Tuhunga Blog - Introducing data extraction

Introducing data extraction

Written by Jason on February 22, 2011

In the last few months, we’ve been rolling out new features, and over the next little while, we’ll highlight some of them in the blog. Today, we’ll highlight data extraction using regular expressions.

With this feature, you can capture the exact data you want, even if it’s not cleanly delimited in the source. In the example below, we want to capture the ticker, but it’s not a clean capture as it's surrounded by parentheses.

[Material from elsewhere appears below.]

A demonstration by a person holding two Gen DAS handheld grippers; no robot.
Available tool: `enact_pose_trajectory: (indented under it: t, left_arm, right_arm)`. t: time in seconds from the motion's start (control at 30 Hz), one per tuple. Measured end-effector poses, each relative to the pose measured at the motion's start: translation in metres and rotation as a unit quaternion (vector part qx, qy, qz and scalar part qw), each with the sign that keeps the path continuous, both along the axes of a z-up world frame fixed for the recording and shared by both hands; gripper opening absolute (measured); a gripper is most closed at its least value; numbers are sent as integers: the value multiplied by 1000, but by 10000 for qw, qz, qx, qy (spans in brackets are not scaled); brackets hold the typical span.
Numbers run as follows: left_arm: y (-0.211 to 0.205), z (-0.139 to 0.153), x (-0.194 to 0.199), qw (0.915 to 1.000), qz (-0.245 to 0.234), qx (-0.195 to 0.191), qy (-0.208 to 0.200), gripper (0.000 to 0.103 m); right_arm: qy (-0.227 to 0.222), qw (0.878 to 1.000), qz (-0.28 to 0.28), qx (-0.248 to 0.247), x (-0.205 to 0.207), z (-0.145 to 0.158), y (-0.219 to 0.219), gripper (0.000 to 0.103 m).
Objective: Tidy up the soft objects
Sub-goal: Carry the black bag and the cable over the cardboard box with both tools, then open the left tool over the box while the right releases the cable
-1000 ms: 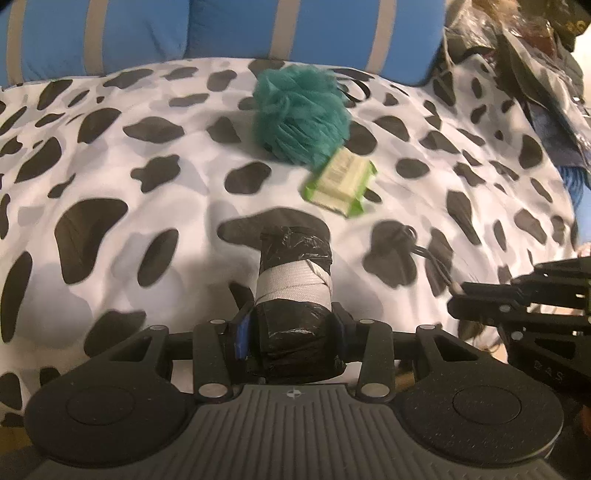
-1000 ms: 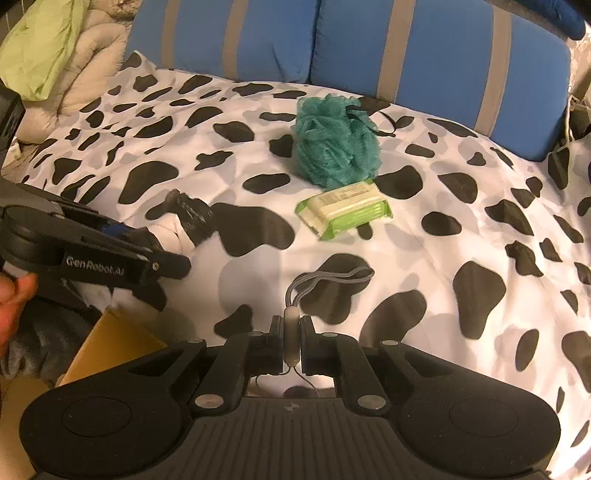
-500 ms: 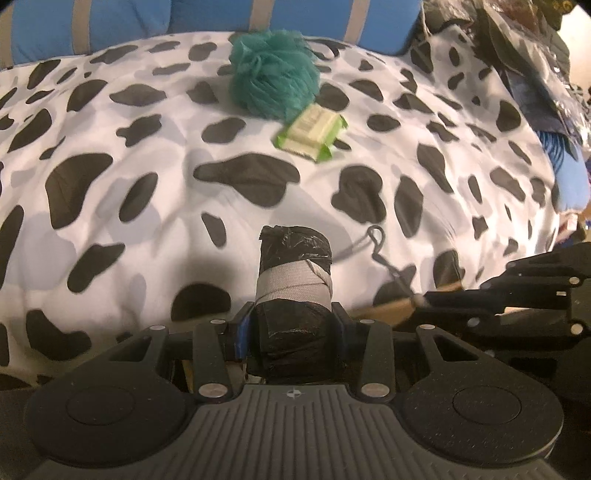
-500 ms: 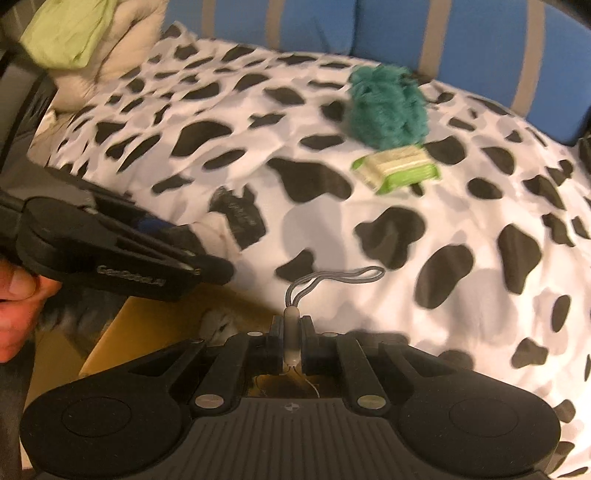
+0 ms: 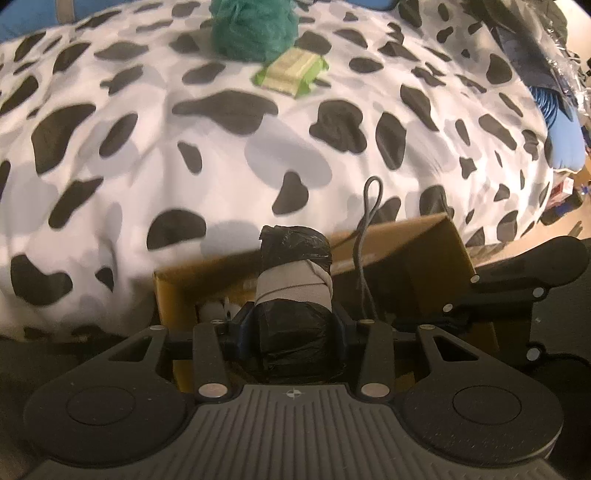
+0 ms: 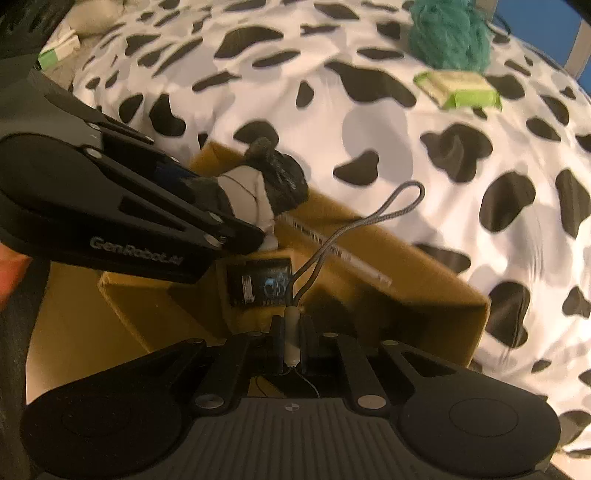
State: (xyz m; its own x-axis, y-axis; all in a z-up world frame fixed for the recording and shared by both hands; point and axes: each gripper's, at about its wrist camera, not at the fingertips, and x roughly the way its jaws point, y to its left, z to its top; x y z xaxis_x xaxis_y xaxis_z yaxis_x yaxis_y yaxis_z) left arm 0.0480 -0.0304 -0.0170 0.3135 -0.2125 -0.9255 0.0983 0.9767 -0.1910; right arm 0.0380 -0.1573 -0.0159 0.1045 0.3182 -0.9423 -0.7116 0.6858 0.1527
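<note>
My left gripper (image 5: 293, 325) is shut on a black bag roll (image 5: 293, 258) with a white band around its middle. The roll hangs over the open cardboard box (image 5: 424, 240) at the bed's edge. My right gripper (image 6: 291, 332) is shut on the pale end of a grey cord loop (image 6: 362, 221), which sticks up over the same box (image 6: 424, 266). In the right wrist view the left gripper (image 6: 236, 210) and its roll (image 6: 273, 177) sit at the left. A teal bath pouf (image 5: 255, 29) and a green wipes pack (image 5: 291, 72) lie far up the bed.
The cow-print bed cover (image 5: 147, 147) fills the space behind the box. A black packet (image 6: 260, 282) lies inside the box. A small green and white carton (image 6: 59, 48) sits at the far left. Dark bags (image 5: 535, 44) pile up at the right.
Both grippers have pulled back from the bed and tipped downward. The cardboard box has come into view beneath them. The pouf and wipes now look farther away.
</note>
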Motion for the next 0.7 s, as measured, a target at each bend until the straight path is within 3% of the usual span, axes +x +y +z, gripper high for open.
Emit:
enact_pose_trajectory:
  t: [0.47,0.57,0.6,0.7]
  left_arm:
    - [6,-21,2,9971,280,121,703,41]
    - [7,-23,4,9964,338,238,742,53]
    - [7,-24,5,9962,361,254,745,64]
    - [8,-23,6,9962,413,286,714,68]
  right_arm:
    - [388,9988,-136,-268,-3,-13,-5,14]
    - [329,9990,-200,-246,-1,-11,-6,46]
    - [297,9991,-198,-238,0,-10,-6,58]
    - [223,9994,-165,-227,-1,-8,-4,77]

Web page with selected item

Without using a data extractor, the item would be stored as:

(NasdaqGS: AAPL)

However, if we use a regular expression to isolate the ticker, we’re able to capture only what we want:

AAPL

This feature is extremely useful in cleansing input before storage. We'll look at the extractor we used (it’s easier than it looks - we promise) as well as provide some useful links that explain how to build them.

Tuhunga uses regular expressions to extract data prior to storage. If you’re not familiar with them, they can look intimidating at first, but once you’ve started using them, you’ll wonder how you ever managed data without them.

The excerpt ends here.